▶ **What the task asks**
From the records, return each line that has the word "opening" in it.

Dataset items
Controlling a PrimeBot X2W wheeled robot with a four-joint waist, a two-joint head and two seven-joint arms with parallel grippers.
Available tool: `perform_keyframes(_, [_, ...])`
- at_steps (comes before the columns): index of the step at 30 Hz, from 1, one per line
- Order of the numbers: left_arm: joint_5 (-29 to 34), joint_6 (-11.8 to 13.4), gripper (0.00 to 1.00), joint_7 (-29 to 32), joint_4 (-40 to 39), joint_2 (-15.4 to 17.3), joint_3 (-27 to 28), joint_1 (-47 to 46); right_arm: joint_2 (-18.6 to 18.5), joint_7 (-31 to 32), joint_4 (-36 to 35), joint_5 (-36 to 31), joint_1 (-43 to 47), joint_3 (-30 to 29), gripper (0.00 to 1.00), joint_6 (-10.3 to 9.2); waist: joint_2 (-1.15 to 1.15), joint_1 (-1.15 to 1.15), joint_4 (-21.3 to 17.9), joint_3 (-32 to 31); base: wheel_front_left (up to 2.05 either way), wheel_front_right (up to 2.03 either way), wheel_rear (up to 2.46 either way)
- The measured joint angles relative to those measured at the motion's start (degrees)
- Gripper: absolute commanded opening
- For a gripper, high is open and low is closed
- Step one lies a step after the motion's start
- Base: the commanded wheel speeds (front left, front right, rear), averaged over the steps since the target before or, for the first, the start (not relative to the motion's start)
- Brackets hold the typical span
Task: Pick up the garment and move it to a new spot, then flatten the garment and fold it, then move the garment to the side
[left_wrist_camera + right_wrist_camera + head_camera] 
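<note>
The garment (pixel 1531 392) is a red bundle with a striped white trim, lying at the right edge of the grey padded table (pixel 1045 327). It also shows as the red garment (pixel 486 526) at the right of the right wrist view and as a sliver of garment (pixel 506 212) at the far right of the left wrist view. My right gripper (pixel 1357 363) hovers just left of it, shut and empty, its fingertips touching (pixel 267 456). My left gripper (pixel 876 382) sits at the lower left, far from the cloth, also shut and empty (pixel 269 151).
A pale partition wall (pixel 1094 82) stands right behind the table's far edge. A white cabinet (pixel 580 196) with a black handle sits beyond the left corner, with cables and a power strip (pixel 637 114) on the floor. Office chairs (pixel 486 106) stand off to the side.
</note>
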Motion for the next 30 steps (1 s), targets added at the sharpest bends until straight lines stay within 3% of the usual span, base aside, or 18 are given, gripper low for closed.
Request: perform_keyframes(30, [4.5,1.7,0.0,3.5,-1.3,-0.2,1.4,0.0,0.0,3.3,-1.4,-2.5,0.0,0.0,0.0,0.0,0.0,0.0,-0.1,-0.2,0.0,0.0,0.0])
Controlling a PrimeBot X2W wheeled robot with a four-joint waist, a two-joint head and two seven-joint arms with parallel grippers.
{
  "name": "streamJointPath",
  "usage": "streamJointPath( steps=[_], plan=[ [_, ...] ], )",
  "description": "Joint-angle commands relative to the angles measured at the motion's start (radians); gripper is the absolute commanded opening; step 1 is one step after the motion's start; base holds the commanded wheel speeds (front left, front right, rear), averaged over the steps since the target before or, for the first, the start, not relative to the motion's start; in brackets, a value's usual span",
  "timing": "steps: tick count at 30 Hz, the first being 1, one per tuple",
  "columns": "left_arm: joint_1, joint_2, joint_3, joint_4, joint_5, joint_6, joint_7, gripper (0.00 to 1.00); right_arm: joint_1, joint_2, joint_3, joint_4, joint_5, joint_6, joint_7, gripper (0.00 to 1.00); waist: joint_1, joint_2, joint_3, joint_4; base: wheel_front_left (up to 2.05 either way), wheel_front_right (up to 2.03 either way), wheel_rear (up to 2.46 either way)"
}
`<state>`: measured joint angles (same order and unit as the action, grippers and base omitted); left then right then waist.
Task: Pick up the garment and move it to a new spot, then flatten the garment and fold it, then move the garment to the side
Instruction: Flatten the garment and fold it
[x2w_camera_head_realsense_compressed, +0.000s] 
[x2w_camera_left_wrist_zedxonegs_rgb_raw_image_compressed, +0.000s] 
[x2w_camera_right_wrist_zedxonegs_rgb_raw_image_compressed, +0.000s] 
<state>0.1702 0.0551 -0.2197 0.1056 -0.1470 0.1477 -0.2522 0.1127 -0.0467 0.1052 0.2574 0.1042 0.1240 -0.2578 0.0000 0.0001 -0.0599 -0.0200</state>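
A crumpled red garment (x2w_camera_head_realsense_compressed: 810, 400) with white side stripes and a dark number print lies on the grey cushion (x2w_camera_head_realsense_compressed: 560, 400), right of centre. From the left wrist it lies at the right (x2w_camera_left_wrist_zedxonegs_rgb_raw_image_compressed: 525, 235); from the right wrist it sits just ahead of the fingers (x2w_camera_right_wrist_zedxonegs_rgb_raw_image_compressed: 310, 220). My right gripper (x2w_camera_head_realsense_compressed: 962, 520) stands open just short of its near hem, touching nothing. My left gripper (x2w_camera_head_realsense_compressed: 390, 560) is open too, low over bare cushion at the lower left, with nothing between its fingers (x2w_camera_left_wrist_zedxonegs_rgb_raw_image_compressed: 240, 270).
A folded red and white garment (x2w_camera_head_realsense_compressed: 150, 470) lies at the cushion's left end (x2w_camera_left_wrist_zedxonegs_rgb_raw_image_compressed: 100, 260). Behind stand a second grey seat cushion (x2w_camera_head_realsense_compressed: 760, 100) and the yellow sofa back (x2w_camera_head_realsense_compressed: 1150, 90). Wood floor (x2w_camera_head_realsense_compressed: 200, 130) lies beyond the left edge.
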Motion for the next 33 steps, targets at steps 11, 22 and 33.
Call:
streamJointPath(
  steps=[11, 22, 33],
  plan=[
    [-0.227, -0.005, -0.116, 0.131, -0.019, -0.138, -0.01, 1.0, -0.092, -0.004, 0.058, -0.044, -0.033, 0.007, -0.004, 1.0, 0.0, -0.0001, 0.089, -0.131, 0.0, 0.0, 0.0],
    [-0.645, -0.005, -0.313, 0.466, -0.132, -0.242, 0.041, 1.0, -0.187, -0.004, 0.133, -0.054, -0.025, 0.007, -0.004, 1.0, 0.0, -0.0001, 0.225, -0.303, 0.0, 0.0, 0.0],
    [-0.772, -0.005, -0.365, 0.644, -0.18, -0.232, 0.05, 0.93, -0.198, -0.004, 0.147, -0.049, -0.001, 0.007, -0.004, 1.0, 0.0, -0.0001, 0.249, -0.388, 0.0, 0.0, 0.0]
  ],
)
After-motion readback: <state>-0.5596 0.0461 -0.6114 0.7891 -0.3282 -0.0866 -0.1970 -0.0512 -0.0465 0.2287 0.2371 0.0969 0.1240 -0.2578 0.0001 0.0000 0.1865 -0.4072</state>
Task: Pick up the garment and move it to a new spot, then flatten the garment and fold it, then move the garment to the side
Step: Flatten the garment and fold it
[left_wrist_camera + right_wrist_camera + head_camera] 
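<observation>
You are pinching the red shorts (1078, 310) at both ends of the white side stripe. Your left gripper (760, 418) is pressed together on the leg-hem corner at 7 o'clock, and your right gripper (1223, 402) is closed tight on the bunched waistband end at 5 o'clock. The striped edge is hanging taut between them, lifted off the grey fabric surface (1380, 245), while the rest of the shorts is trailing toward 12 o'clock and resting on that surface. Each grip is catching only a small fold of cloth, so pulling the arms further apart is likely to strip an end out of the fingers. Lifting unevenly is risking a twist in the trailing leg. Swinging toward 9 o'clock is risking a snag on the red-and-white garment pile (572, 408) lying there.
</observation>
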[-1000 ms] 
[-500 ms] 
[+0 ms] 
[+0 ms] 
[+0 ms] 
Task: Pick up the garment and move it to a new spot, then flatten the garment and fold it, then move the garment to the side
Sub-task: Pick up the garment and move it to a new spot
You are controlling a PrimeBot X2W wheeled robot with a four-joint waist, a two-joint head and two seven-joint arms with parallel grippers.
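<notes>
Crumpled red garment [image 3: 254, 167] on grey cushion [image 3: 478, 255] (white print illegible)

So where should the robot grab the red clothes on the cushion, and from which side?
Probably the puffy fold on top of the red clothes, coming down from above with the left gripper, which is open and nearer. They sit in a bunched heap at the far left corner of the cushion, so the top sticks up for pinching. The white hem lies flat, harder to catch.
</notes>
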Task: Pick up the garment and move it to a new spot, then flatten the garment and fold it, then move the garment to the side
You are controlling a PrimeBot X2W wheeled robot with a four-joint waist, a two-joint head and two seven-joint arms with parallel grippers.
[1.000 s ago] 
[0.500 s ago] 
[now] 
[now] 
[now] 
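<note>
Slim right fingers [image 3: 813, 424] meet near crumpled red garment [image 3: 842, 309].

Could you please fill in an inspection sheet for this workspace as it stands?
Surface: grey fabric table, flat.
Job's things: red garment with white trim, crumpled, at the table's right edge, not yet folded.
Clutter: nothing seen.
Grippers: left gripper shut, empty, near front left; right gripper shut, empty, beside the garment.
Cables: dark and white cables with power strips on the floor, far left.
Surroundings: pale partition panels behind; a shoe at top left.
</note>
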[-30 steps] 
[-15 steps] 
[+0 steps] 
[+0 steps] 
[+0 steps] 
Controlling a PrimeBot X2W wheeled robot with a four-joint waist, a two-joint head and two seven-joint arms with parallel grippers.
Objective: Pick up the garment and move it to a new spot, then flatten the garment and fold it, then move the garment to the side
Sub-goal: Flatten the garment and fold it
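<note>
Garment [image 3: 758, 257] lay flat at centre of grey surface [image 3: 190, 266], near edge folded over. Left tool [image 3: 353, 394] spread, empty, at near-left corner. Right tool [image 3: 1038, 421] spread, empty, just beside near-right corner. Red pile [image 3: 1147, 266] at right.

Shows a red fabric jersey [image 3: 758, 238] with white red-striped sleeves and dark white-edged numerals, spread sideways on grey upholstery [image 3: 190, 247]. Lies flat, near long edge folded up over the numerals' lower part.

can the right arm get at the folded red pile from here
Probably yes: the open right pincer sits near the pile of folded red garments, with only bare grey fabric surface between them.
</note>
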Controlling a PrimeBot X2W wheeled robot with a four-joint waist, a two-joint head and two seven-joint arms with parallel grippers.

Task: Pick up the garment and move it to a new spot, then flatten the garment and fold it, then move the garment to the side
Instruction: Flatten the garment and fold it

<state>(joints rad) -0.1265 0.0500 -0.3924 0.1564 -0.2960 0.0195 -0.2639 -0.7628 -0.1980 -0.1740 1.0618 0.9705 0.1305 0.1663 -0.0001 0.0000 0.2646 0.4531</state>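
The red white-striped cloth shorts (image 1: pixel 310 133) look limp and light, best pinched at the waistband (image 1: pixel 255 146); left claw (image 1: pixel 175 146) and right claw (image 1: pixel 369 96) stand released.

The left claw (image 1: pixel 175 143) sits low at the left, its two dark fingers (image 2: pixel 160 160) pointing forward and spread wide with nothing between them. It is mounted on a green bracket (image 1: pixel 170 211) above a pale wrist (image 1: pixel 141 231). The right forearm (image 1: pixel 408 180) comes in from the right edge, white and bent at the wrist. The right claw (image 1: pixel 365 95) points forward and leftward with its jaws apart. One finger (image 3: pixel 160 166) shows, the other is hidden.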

▶ **Response for this exercise**
- Gripper: absolute commanded opening
  "description": "Joint-angle commands relative to the angles measured at the motion's start (radians); gripper is the absolute commanded opening; step 1 is one step after the motion's start; base holds the commanded wheel speeds (front left, front right, rear), averaged over the steps since the target before or, for the first, the start, not relative to the motion's start; in brackets, a value's usual span",

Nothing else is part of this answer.